2013: A Great Year for Books so Far

It’s been a while since I wrote about the books I’ve read recently, so I thought I’d throw out a few from the 25 or so I’ve finished this year so far. Remember. No reviews, just some thoughts from an avid reader.

Last year I really had to dig at the end of the year to come up with 4 or 5 books I loved. This year there have been only a few I haven’t liked.

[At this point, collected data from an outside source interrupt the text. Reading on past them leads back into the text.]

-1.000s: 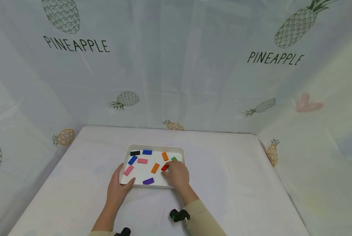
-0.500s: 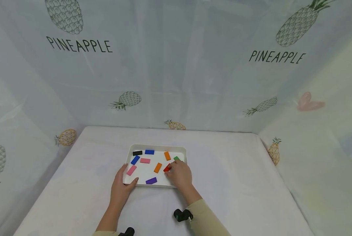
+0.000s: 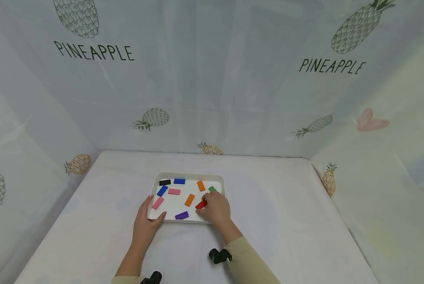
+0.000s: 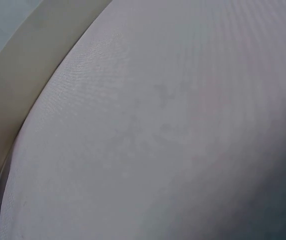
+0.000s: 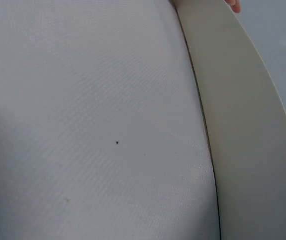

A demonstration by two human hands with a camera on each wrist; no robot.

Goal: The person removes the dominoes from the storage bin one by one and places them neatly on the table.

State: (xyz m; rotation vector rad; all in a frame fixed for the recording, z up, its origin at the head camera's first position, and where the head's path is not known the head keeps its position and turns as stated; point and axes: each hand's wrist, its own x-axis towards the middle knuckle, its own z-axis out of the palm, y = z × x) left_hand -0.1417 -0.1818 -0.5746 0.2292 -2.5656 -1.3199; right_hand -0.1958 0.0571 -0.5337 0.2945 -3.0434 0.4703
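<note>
Away from tray's rim [image 3: 188,174], right grip [image 3: 216,208] pinches red block [image 3: 201,204]; left grip [image 3: 145,226] clasps rim.

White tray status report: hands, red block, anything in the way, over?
Left hand holding white tray by near left corner. Right hand pinching red block inside tray; lift unclear. No visible obstruction; green block partly hidden by right hand.

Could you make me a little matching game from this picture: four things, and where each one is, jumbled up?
1. Black block
2. Left hand
3. Red block
4. Purple block

A. At the fingers of the right hand
B. Inside, by the near edge of the tray
C. By the tray's far left corner
D. Holding the tray's near left corner

Pairs: 1-C, 2-D, 3-A, 4-B
</note>
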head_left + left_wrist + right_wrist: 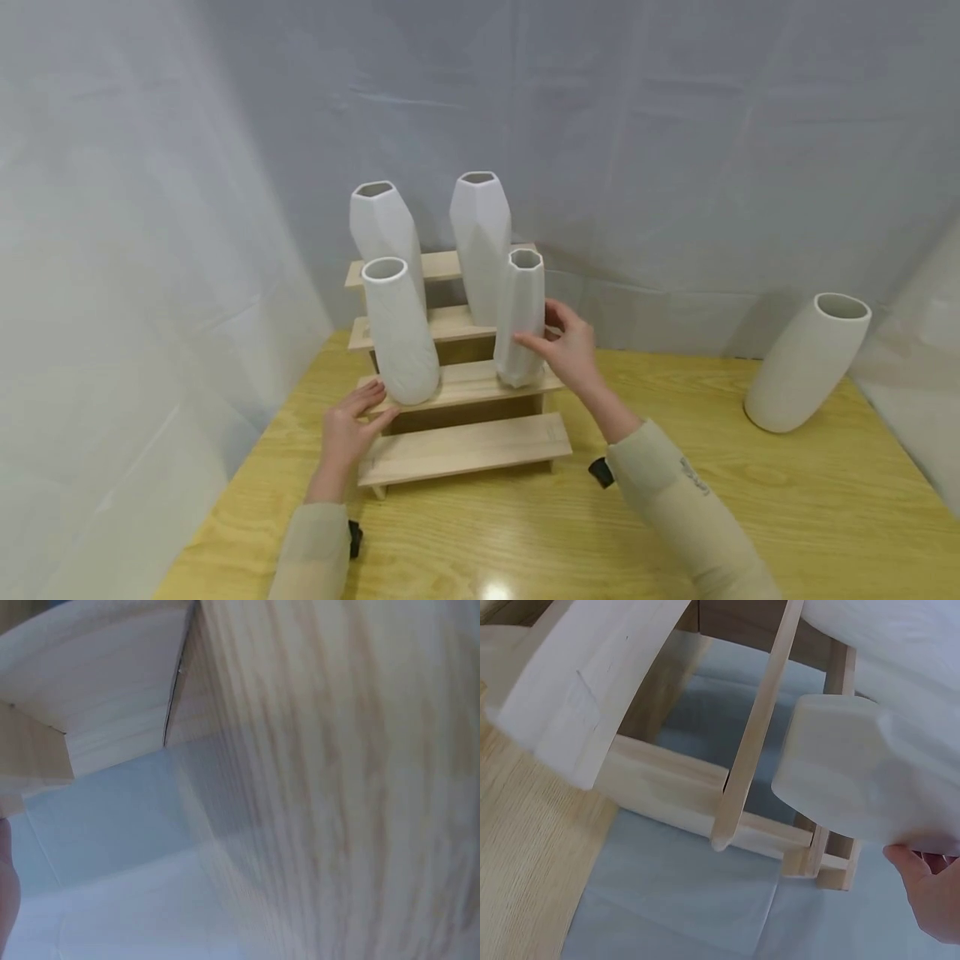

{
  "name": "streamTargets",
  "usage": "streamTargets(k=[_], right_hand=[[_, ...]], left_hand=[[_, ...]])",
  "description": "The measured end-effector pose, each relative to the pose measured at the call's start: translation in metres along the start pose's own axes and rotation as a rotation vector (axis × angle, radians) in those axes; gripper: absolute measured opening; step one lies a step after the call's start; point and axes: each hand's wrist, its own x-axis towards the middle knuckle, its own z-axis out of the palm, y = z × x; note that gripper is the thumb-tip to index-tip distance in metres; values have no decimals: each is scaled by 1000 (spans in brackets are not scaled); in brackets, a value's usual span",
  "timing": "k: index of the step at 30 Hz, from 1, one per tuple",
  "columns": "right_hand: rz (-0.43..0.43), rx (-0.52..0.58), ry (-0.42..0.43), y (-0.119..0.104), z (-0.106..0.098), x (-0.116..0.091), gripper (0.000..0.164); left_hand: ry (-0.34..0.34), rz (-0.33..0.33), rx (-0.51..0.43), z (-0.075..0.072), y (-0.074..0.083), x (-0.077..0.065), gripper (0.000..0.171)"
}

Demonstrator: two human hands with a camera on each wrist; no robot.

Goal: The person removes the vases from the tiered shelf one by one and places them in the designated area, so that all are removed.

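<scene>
A stepped wooden stand [465, 450] holds white vases. My right hand [566, 346] pinches a fluted white vase [520, 317] between thumb and fingers, near the right end of the second step from the bottom. In the right wrist view, that vase [840, 765] overlaps the stand's rails, with fingers [907, 866] against its side. My left hand [352, 425] holds the left end of the same step, thumb in front and fingers above. Its fingertips are right beside the base of a round-mouthed white vase [401, 333]. Pale wood [322, 750] fills much of the left wrist view.
Two faceted white vases, a left one [382, 221] and a right one [480, 225], stand higher up behind. A leaning-looking white vase [802, 367] stands apart at the right of the wooden table [712, 483]. Pale sheeting [675, 167] hangs behind and at the sides.
</scene>
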Motion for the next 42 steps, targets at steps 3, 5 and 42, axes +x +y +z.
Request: streamTargets(k=[3,5,42], right_hand=[[-3,-6,19,-1,-8,-1,53],[-1,-16,32,-1,-13,-1,52],[71,-175,221,31,-99,-22,56]], left_hand=[[-4,-6,-4,0,1,0,33],[-10,-12,-3,1,1,1,32],[8,6,11,-3,0,-2,33]])
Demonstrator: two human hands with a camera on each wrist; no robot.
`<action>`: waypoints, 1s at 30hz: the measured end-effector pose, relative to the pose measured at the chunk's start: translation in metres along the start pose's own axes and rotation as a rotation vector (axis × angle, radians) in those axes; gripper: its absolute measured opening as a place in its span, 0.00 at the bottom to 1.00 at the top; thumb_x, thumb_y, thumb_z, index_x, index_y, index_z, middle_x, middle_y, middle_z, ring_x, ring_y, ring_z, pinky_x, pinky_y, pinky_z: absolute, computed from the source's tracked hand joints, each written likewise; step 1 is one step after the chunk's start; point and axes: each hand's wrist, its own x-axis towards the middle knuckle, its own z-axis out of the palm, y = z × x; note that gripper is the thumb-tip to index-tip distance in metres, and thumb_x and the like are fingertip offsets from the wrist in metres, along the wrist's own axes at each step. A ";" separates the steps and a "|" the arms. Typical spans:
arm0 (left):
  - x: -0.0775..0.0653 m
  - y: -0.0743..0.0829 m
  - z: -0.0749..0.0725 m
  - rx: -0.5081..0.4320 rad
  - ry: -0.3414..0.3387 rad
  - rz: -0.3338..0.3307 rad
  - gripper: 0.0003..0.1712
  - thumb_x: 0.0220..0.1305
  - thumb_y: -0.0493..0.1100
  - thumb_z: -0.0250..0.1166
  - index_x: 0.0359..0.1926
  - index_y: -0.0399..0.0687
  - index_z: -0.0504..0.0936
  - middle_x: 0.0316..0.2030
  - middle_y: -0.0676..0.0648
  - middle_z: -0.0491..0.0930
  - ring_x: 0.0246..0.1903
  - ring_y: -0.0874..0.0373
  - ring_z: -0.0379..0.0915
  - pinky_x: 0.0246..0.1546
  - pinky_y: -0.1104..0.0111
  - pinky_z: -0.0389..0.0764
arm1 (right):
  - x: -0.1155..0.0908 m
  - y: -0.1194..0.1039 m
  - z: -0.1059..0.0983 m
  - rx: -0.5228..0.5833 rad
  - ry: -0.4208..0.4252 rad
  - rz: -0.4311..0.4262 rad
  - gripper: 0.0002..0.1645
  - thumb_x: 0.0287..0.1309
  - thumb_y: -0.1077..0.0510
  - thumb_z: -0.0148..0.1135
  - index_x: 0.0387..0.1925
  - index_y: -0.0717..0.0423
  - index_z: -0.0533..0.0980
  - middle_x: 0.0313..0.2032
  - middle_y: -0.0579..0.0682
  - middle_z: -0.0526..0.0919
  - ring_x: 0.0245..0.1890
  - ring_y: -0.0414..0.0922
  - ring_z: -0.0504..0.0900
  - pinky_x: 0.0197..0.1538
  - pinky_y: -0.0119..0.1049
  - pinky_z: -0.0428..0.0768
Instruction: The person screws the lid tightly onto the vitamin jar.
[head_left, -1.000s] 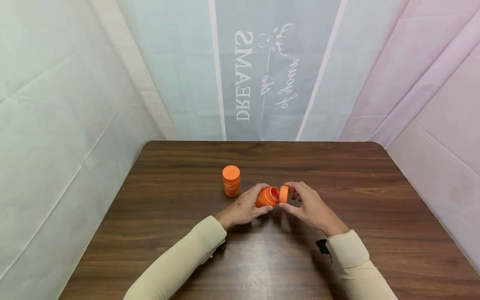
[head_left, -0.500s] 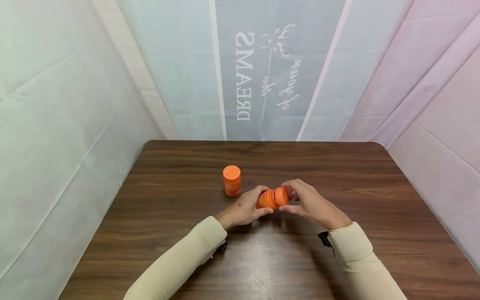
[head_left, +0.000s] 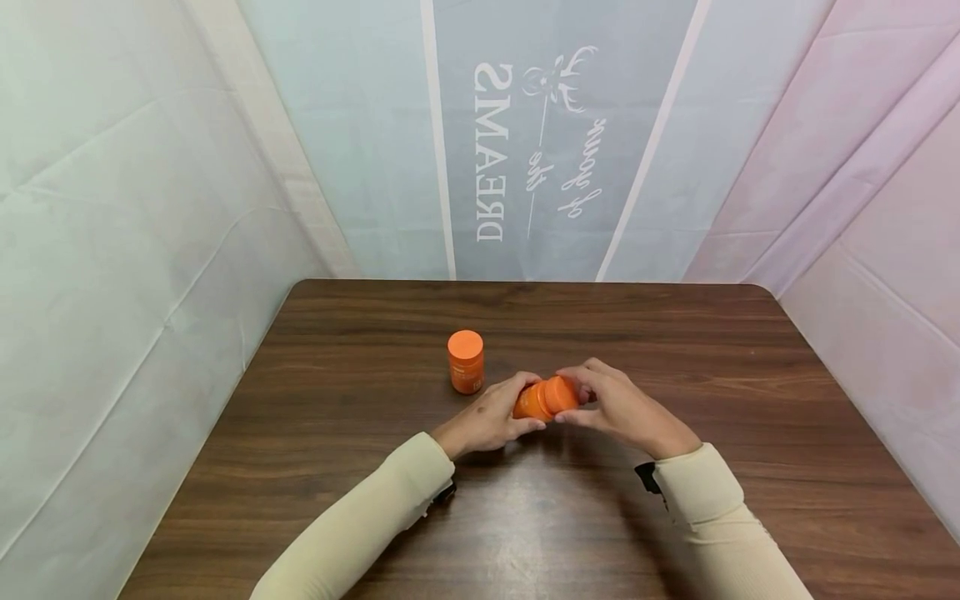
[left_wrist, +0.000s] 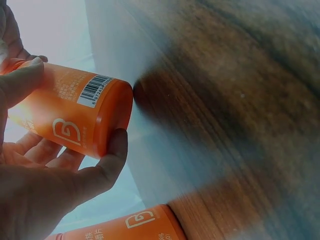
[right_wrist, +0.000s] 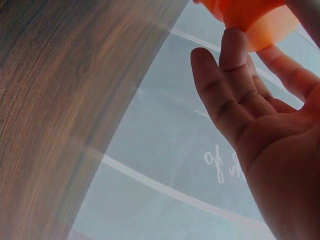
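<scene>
My left hand (head_left: pixel 491 415) grips an orange bottle (head_left: pixel 531 403) with a white logo and a barcode; it lies tilted, its mouth end toward the right. In the left wrist view the fingers wrap round the bottle (left_wrist: pixel 70 107), one fingertip at its base. My right hand (head_left: pixel 617 410) pinches the orange cap (head_left: pixel 562 394) between thumb and fingers, right at the bottle's mouth. In the right wrist view the cap (right_wrist: pixel 270 25) shows at the top, held by fingertips. The bottle's neck is covered by the cap in the head view.
A second orange bottle (head_left: pixel 467 363), capped, stands upright on the dark wooden table (head_left: pixel 360 350), just behind and left of the left hand. A printed cloth backdrop (head_left: pixel 525 167) hangs behind the table's far edge, with pale cloth walls at both sides.
The cap was apart from the bottle's open mouth a second ago; my right hand has brought it left onto the mouth and turned it. The left hand has barely moved.
</scene>
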 end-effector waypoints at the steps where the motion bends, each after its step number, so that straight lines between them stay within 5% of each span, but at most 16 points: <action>1: 0.000 0.000 0.000 -0.001 -0.002 -0.001 0.32 0.65 0.46 0.70 0.66 0.50 0.67 0.52 0.50 0.75 0.44 0.61 0.72 0.47 0.69 0.75 | 0.000 0.000 0.000 -0.005 -0.001 0.001 0.34 0.50 0.56 0.79 0.57 0.65 0.77 0.38 0.49 0.75 0.33 0.44 0.76 0.35 0.34 0.80; 11: 0.000 -0.001 0.004 -0.020 0.017 0.035 0.31 0.64 0.44 0.71 0.64 0.49 0.68 0.53 0.50 0.76 0.44 0.61 0.73 0.47 0.70 0.76 | 0.000 -0.002 0.007 -0.076 0.020 0.150 0.27 0.62 0.38 0.66 0.39 0.59 0.79 0.26 0.42 0.78 0.24 0.36 0.75 0.30 0.33 0.77; 15: -0.001 -0.001 0.005 -0.014 0.016 0.043 0.31 0.64 0.44 0.70 0.65 0.49 0.68 0.53 0.50 0.76 0.44 0.61 0.72 0.47 0.70 0.75 | -0.003 -0.002 0.005 -0.102 -0.027 0.185 0.38 0.59 0.32 0.65 0.55 0.59 0.76 0.38 0.45 0.81 0.32 0.40 0.80 0.35 0.37 0.79; 18: -0.001 -0.002 0.006 -0.013 0.017 0.044 0.31 0.64 0.45 0.70 0.65 0.49 0.68 0.53 0.50 0.76 0.44 0.61 0.72 0.48 0.70 0.75 | -0.007 -0.001 0.000 -0.085 -0.082 0.115 0.43 0.57 0.40 0.71 0.67 0.56 0.69 0.48 0.47 0.79 0.40 0.44 0.82 0.40 0.40 0.81; 21: -0.002 -0.003 0.007 -0.012 0.020 0.051 0.31 0.64 0.45 0.70 0.65 0.50 0.68 0.53 0.50 0.76 0.45 0.61 0.72 0.49 0.69 0.75 | -0.009 0.000 -0.004 -0.077 -0.121 0.034 0.38 0.58 0.51 0.73 0.67 0.54 0.68 0.48 0.47 0.78 0.41 0.46 0.82 0.41 0.39 0.81; 26: -0.002 -0.004 0.009 -0.015 0.020 0.059 0.31 0.64 0.45 0.70 0.65 0.50 0.68 0.53 0.50 0.76 0.44 0.61 0.72 0.48 0.70 0.75 | -0.009 0.000 0.000 -0.095 -0.081 0.085 0.26 0.63 0.44 0.68 0.55 0.54 0.76 0.36 0.41 0.81 0.30 0.38 0.79 0.33 0.34 0.78; 30: -0.003 -0.003 0.010 -0.021 0.018 0.054 0.31 0.64 0.44 0.70 0.65 0.50 0.68 0.54 0.50 0.76 0.45 0.61 0.73 0.48 0.69 0.76 | -0.005 -0.003 0.007 -0.164 -0.033 0.182 0.27 0.66 0.33 0.57 0.36 0.53 0.78 0.22 0.40 0.77 0.19 0.35 0.72 0.27 0.34 0.74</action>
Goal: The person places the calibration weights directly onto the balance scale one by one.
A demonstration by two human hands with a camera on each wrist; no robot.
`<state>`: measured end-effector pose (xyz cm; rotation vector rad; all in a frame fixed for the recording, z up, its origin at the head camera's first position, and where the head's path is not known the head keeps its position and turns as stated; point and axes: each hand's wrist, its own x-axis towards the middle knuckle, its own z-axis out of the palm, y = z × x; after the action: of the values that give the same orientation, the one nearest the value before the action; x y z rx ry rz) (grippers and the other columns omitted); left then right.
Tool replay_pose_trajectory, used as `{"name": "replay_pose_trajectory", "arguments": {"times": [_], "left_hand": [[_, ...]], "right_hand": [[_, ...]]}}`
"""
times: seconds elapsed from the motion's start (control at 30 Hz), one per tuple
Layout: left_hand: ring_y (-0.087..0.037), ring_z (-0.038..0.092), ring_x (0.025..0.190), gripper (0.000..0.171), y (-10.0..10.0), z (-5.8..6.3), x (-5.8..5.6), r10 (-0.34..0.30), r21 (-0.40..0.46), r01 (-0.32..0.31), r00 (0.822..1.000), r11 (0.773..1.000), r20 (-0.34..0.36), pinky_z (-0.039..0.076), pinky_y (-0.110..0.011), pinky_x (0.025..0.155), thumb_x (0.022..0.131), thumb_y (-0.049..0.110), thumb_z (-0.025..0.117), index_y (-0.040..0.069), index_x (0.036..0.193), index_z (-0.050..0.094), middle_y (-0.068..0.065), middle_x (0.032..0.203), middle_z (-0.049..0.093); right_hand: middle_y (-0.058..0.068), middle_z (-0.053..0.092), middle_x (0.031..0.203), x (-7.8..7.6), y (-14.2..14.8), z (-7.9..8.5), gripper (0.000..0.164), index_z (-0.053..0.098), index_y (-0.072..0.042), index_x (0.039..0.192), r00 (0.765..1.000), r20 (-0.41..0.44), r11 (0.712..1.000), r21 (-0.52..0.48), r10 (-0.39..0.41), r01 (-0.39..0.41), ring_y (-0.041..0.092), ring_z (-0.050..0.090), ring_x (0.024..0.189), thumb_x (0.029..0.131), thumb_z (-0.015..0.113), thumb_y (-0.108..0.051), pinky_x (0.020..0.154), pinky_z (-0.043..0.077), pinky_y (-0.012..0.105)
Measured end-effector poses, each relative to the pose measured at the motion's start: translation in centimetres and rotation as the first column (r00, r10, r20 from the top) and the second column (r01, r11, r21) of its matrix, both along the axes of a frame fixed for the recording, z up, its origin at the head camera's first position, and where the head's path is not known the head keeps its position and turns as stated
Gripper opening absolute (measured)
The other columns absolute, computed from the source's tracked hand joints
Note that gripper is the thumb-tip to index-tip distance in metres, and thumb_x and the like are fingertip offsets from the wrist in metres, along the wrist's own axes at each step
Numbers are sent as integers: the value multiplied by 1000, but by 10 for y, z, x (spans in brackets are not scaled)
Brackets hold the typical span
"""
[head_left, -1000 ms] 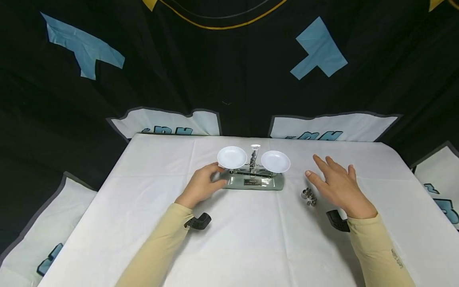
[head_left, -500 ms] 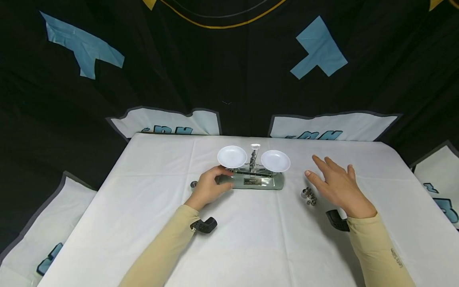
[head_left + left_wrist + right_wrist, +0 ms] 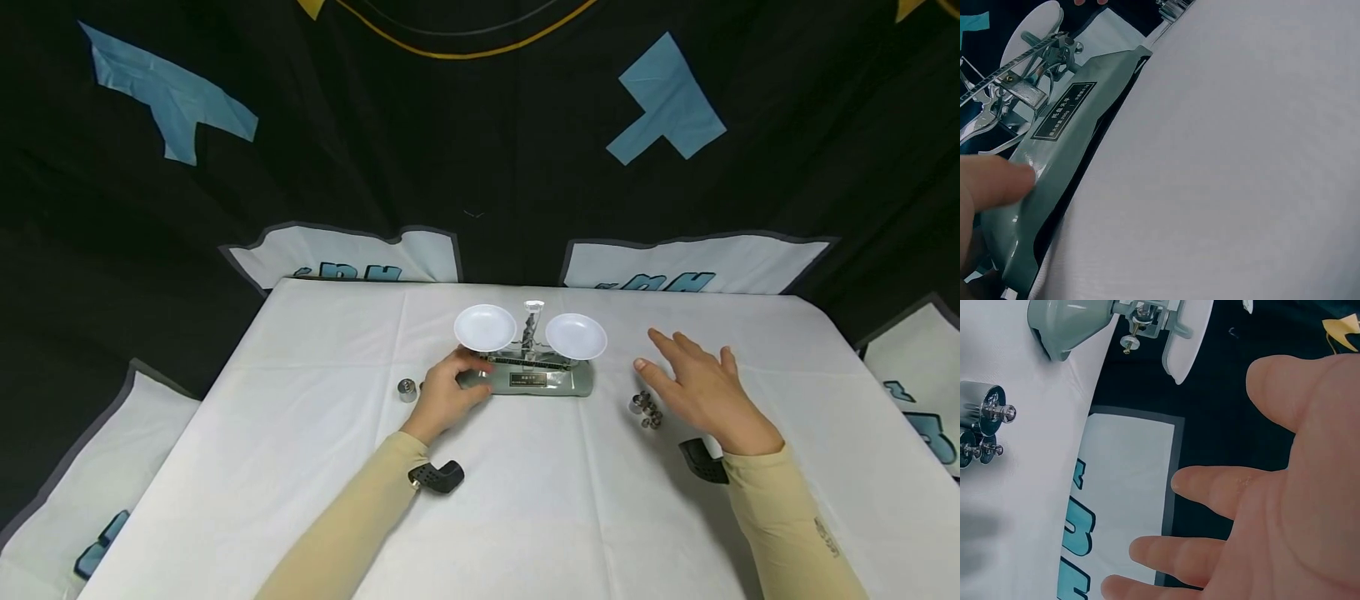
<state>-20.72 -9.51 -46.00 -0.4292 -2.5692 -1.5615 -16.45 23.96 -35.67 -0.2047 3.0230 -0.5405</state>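
Note:
A grey-green balance scale [image 3: 551, 385] stands at the middle of the table, with a white left pan [image 3: 484, 327] and a white right pan [image 3: 576, 336]. My left hand [image 3: 444, 398] holds its left end, thumb in front and index finger at the top. In the left wrist view the thumb [image 3: 997, 181] lies over the base, near the dark label plate [image 3: 1065, 111]; the other fingers are mostly hidden. My right hand [image 3: 705, 400] hovers, fingers spread and holding nothing, beside a cluster of metal weights [image 3: 647, 408]. These knobbed weights [image 3: 982, 412] show at the right wrist view's left.
One metal weight [image 3: 407, 390] stands on the white tablecloth [image 3: 495, 500] left of my left hand. Something small and dark shows between it and the hand. A black curtain [image 3: 465, 167] with pale blue patches hangs behind the table.
My left hand has slid rightward along the balance scale's left end, uncovering the weight at its left. The scale stays in place. My right hand has hardly shifted.

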Motion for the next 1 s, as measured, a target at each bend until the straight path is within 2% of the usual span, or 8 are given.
{"name": "replay_pose_trajectory", "arguments": {"times": [0.17,0.4,0.57,0.87,0.93,1.0], "left_hand": [[-27,50,133,23,-1,-2,-1,0,-19,0,1000,1000,-30,38,-41,115,77,2,74,10,99,74,-9,128,64],[-25,49,135,23,-2,-3,-1,-5,-24,5,1000,1000,-22,37,-40,116,77,3,73,11,99,74,-7,126,65],[-28,50,134,25,-1,-3,-1,-8,-17,8,999,1000,-34,37,-42,116,76,2,74,10,100,73,-9,125,65],[-28,49,135,25,-1,-1,0,-5,-7,5,1000,1000,-20,36,-42,116,76,1,74,10,99,74,-9,128,64],[-28,49,135,25,-1,-1,0,-4,-5,4,1000,1000,-19,36,-42,116,76,1,74,10,99,74,-9,127,64],[-28,49,134,24,-1,-1,0,-3,-6,3,1000,1000,-20,36,-42,116,76,1,73,10,99,74,-9,126,65]], "right_hand": [[32,33,150,-1,0,0,74,32,-4,151,1000,8,1000,2,-2,2,51,25,141,99,34,-58,109,1,77],[33,32,151,-1,1,1,75,30,-5,152,999,31,1000,1,-9,8,51,23,142,99,33,-58,109,1,76],[32,31,152,-3,7,3,74,28,-3,152,999,54,999,-52,-9,12,51,24,141,100,33,-56,109,2,77],[31,40,147,-10,17,-2,70,35,-2,148,999,31,990,-136,-38,42,52,41,131,100,38,-52,111,8,75],[31,42,145,-11,18,-3,70,36,-3,148,998,43,987,-148,-49,55,53,46,126,99,39,-54,111,13,74],[30,44,144,-11,20,-3,72,36,-5,149,996,64,984,-162,-62,72,54,49,122,98,39,-56,109,23,71]]}}
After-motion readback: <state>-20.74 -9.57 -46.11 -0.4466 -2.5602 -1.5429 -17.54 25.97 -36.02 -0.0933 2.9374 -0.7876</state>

  • Best book I’ve read in 2013: Without a doubt, Life After Life, by Kate Atkinson. I’ve always been a Kate Atkinson fan, but this book wowed me. Made me want to read it again to figure out how she did it. The structure is a lesson in non-linear narrative, but she doesn’t sacrifice story for form. Read it.

Life After Life

  • Another Book I loved: Ten Thousand Saints, Eleanor Henderson. Don’t know what took me so long to get to this (it came out in 2011, I think), but I am so glad it ended up in my reading pile. If you were anywhere from 15 to 40 in the 80s, you are going to feel this book in your gut. You are going to get these characters, even if you never huffed turpentine, or were part of the straight-edge scene, or had dope smoking ex-hippies for parents. It pounds and thumps like the music its characters love, with emotion and passion and teen angst. Loved it.

ten thousand saints

  • And Yet Another Book I Loved: Bring Up the Bodies, Hilary Mantel. She sure doesn’t need my praises here – Ms. Mantel has won all sorts of awards for both Bring Up the Bodies and her previous book, Wolf Hall. I loved them both, but honestly think this is the better of the two. Can’t wait to read the third of the trilogy when it comes out.
  • Book I was disappointed by: Wish You Were Here, Stewart O’Nan. I am a big fan of Stewart O’Nan, so I was really looking forward to going back and reading some of his books I hadn’t gotten to yet. This one didn’t do it for me. It was well written, of course – he’s a tremendously talented writer. But I’ve read better books dealing with families. It felt too much like something I’ve read before. In fact, it felt a lot like Red House by Mark Haddon (which I also didn’t care for). Since Red House was published after Wish You Were Here, I can only guess that maybe Haddon had read O’Nan’s book at some point and unconsciously channeled it in his own?  Didn’t care for either version.
  • Book I’m reading now: Among the Mad, Jacqueline Winspear. My friend Burnley turned me on to the Maisy Dobbs books, and I’m reading the latest in the series about a woman private investigator in London in the years between World War I and World War II. History, mystery, and a brave heroine. Old fashioned fun.
  • Book I Can’t Wait to Read: Bad Monkey, Carl Hiaasen, coming out in June. If you haven’t read Hiaasen, you should. If you like to laugh. If you like weird characters and absurd plots. If you have fantasies about sticking it to politicians and other bad guys.  Can’t explain Hiaasen – just read him.

BAD MONKEY by Carl Hiaasen

If you’ve read any great books I should add to my to-be-read list, let me know.  I’m always on the search for the next book I love.